New activities run by Laura Gagnon and Kate Elder in the Radez Elementary library are helping students develop their creative-thinking skills.
It’s all made possible thanks to a grant called “INNOVATION!” that the school’s library successfully applied for through Capital Region BOCES.
The grant includes a cart with materials that help students “implement design thinking, creative thinking, problem solving and team building,” according to BOCES. The students use the materials in “makerspace” activities that offer them opportunities to build, design and create in a hands-on way.
Among the resources in the cart are: six robots, two K’nex Maker Kits, tools and a binder full of lesson plans. The grant also included a day of training for staff. Its total value, including the materials and professional development, is approximately $3,500.
As for the skills the students will develop – those are invaluable, says Mrs. Gagnon, the Radez librarian.
“Creativity can be taught,” Mrs. Gagnon said. “Yes, businesses want creative people – the future success of our economy depends on creative people and innovation. But also, being creative for the sake of building a better person and a happy person is a success in itself. Making, building and being hands-on builds stamina, forms new neural pathways, and makes a person more resilient.”
The Radez library staff has begun to roll out projects from the grant. Jennifer Rightmyer, newly recognized as a master teacher, collaborated with Mrs. Gagnon on a Strawbees building project. Students used Strawbees challenge cards for architectural challenges.
Next up was a robot named Buddy.
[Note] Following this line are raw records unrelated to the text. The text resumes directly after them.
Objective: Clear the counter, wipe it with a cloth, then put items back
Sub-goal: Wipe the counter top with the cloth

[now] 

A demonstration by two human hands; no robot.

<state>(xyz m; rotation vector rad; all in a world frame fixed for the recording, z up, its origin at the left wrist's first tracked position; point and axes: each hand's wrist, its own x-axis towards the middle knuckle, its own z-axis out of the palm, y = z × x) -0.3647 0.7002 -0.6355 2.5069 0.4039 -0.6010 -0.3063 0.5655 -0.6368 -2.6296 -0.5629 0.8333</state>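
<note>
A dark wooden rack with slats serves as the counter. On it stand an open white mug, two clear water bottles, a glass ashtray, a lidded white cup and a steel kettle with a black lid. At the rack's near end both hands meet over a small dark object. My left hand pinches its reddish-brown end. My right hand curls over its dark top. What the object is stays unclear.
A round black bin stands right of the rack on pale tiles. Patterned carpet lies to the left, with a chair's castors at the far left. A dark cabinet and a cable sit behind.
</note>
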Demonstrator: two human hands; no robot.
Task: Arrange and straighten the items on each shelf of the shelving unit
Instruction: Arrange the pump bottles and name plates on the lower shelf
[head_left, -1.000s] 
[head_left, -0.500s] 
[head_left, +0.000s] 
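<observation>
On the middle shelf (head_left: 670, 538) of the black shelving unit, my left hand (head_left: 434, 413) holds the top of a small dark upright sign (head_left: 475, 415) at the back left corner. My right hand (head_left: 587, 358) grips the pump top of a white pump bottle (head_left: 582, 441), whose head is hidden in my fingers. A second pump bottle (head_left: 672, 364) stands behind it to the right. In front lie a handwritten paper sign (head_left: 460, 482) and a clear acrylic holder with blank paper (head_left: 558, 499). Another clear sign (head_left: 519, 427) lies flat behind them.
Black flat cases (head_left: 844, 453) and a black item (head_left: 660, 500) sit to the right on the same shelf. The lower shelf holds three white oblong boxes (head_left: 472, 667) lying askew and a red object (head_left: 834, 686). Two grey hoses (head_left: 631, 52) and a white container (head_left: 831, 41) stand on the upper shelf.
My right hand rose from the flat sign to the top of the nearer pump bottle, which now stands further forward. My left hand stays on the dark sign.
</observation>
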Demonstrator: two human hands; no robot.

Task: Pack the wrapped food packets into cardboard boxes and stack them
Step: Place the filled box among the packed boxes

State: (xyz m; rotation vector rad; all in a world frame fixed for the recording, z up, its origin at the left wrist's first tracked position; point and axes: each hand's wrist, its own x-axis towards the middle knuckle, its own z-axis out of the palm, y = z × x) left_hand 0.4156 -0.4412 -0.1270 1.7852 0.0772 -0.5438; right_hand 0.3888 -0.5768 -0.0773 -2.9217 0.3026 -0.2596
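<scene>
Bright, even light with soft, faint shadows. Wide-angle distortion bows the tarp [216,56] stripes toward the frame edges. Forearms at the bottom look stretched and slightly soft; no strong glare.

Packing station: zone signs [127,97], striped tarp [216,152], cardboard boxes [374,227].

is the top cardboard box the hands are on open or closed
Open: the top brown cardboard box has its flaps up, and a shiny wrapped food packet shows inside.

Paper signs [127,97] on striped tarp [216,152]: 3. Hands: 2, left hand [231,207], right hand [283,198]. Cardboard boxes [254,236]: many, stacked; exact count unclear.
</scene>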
He’s a Dash robot – named after Buddy from the movie “Elf” – that students program using an app called “Wonder.” Buddy’s new talents include saying words and phrases the students recorded, following a sequence of tasks and changing his lights in response to the students’ clapping.
In December, the library began a “Legos and Listening” series during which students built with Legos and K’nex while listening to a reading of Charles Dickens’ classic novel, “A Christmas Carol.” The recording is made from a museum copy of the actual text Dickens read when he did public readings of the book.
“The two learning outcomes,” Mrs. Gagnon explained, “are that listening to a story is proven to be as beneficial to peoples’ brains as reading it in print, and building with interactive materials helps grow students’ spatial intelligence and creativity.”
Future projects for the students will include programming Ozobots and exploring electricity through “Snap Circuits,” which allow students to create working electric circuits and other electrical devices.
“A big picture we have here is to build students’ growth mindset,” Mrs. Gagnon said. “We want to help them out of their comfort zone and into the zone where real learning and then innovation are possible. The maker mentality fits perfectly into our library’s mission of ‘Wonder, Investigate, Synthesize, and Express.’